Marcie Geffner is an award-winning freelance reporter, writer, editor and blogger whose work has been published by MSNBC, CNBC, Yahoo! Finance, Fox Business, Bankrate.com, AOL Real Estate, ThirdAge.com, Fidelity.com, Inman News and dozens of major U.S. newspapers. She holds a bachelor’s degree in English from UCLA and MBA from Pepperdine University. You can follow Marcie on Twitter: @marciegeff.
First-time homebuyers are crucial to healthy housing markets because they enable existing home owners to sell their current home and purchase another one. That means if you’re thinking about buying a home, you’re important — someone who owns a home can’t sell it without you.
With that in mind, here are 10 tips to help you achieve your goal of homeownership.
No. 1: Get prequalified. Sellers typically won’t accept your offer unless it’s all cash or you have a lender’s letter saying you can get the financing you need to close the deal. Consequently, being prequalified for a loan is crucial, says Matt Phipps, a Realtor at Phipps Real Estate in Warwick, R.I.
“You don’t want to lose the house of your dreams because you weren’t prequalified for the mortgage,” Phipps says.
No. 2: Target your territory.

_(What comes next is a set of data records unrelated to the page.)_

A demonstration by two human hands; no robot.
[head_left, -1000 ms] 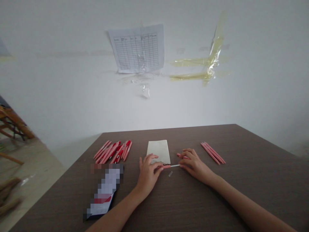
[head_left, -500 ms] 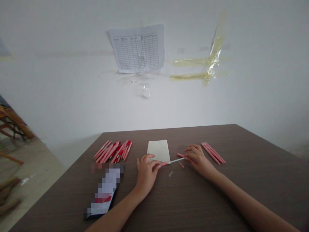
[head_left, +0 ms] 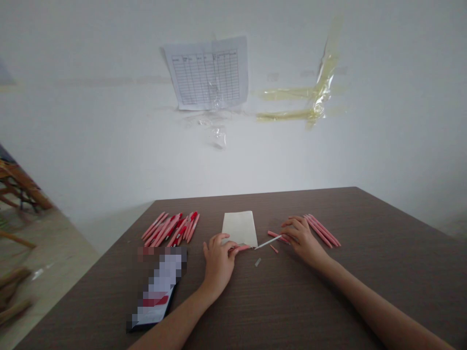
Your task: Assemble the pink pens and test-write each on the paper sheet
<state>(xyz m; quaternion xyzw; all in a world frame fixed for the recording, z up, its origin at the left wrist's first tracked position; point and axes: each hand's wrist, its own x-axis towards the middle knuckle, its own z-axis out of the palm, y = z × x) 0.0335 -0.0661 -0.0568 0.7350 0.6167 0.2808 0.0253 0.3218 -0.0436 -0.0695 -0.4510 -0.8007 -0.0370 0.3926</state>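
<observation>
My left hand (head_left: 218, 260) rests on the brown table (head_left: 292, 301) with its fingers curled round a pink pen barrel (head_left: 243, 248), just below a pale paper card (head_left: 240, 227). My right hand (head_left: 302, 236) pinches the far end of a thin white refill (head_left: 267, 242), which runs slantwise from the barrel's mouth. A pink pen piece (head_left: 274, 235) lies beside the right fingers. A small pink bit (head_left: 273, 249) and a tiny clear bit (head_left: 258, 262) lie loose between the hands.
A heap of several red and pink pens (head_left: 171, 228) lies at the left back. Pink barrels (head_left: 321, 230) lie in a row by the right hand. A dark flat pack (head_left: 157, 289) sits front left. A printed sheet (head_left: 207, 73) and yellowed tape (head_left: 314, 92) hang on the wall.
My right hand has moved right and back, drawing the white refill further out of the pink barrel. My left hand has shifted slightly left, keeping hold of the barrel.
</observation>
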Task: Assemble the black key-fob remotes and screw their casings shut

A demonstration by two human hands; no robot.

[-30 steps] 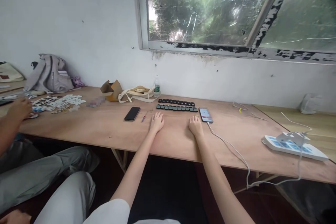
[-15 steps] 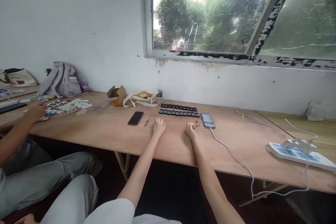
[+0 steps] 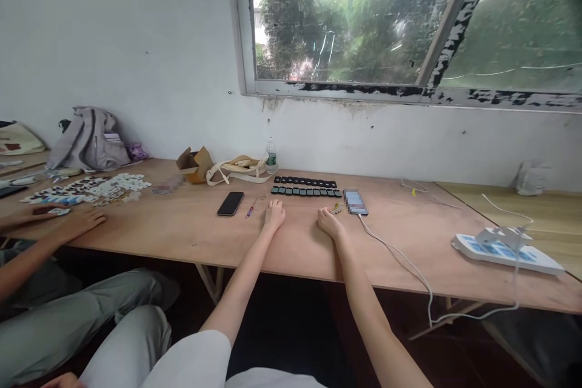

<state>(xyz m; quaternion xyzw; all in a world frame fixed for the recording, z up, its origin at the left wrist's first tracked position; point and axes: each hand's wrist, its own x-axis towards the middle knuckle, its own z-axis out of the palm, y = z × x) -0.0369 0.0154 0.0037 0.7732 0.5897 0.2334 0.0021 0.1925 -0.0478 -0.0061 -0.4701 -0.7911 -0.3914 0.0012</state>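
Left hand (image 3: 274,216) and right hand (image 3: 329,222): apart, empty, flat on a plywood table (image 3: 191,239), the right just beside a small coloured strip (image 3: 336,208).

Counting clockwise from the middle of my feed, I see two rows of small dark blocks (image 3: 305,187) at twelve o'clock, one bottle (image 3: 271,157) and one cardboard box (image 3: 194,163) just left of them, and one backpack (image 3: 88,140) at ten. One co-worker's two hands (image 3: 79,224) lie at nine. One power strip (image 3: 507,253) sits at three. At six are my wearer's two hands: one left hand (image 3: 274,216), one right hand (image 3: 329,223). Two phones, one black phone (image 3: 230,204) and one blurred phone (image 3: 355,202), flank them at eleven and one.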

Every town has pros and cons, but casting too wide a net can make you crazy, Phipps says. Decide where you want to live and focus on that area.
“Do some drive-bys and make sure you like the setting of the house before seeing the property,” he suggests.
No. 3: Prioritize your preferences. Make a list of what’s important to you and your family, whether it is location, condition, price or certain amenities, and be prepared to make sacrifices.
“You’re not going to find the absolutely most perfect house,” Phipps say. “If you get eight of 10 things you’ve prioritized, you’ve done very well.”
No. 4: Know your budget. Rather than guessing how much you can borrow or how much your closing costs will be, discuss specific numbers with a reputable lender or broker.
“Meet with the lender and get an idea of exactly how much you’re preapproved for,” Phipps advises. “You want to have that conversation so you know where you stand.”
No. 5: Be realistic. Shopping for a house that’s more costly than your budget is likely to mean disappointment since most sellers receive multiple offers equal to or higher than their asking price, says Ken Pozek, a Realtor at Keller Williams Realty in Northville, Mich. If you’re preapproved for, say, $270,000, don’t ask to see homes priced higher than that.
No. 6: Act fast. Homes are selling quickly in many areas due to limited inventory. That means you should check out any newly for-sale properties that interest you as soon as possible. If a house is listed Monday, don’t wait until Saturday to see it. Pozek says. It could be sold by then.
No. 7: Don’t play price games. Some first-time homebuyers try to sweeten their offer with a higher price, then recoup the money in seller-paid closing costs, repair credits or other concessions. Pozek says that’s not smart because if the appraisal doesn’t support that higher price, you won’t be able to get your financing.
“It’s hard to say, ‘We’ll give them more than asking, then ask for concessions,'” he explains.
No. 8: Pay closing costs. Asking the seller to pay your closing costs will weaken your offer and lessen your chances of success, says Jan Baron, a Realtor at Realty One Group in Temecula, Calif.
“All the sellers care about is their net. If you ask for 3 percent closing, that’s 3 percent out of the seller’s pocket,” she says.
No. 9: Accept defects. The same logic applies to asking the seller to pay for repairs, unless you’re applying for an FHA or VA loan.
“If it’s an FHA or VA loan, you pretty much don’t have a choice about asking for repairs if something is a safety concern, or if there are missing appliances, they have to have those replaced,” says Baron. “But don’t ask for the moon.”
No. 10: Get educated. Being well-informed about the local housing market can give you an advantage over experienced buyers who are out of touch with the trends.
“First-time buyers are very savvy and sophisticated about what’s going on,” Baron says, “whereas someone who has been around a long time — they think they know it all.”
First-timers normally account for about 40 percent of home purchases, according to the National Association of Realtors (NAR).
The bottom line is that purchasing a house today is “challenging,” to use Pozek’s word, for first-timers. But don’t be discouraged. Follow these tips and you’ll have a greater chance of securing the home you want.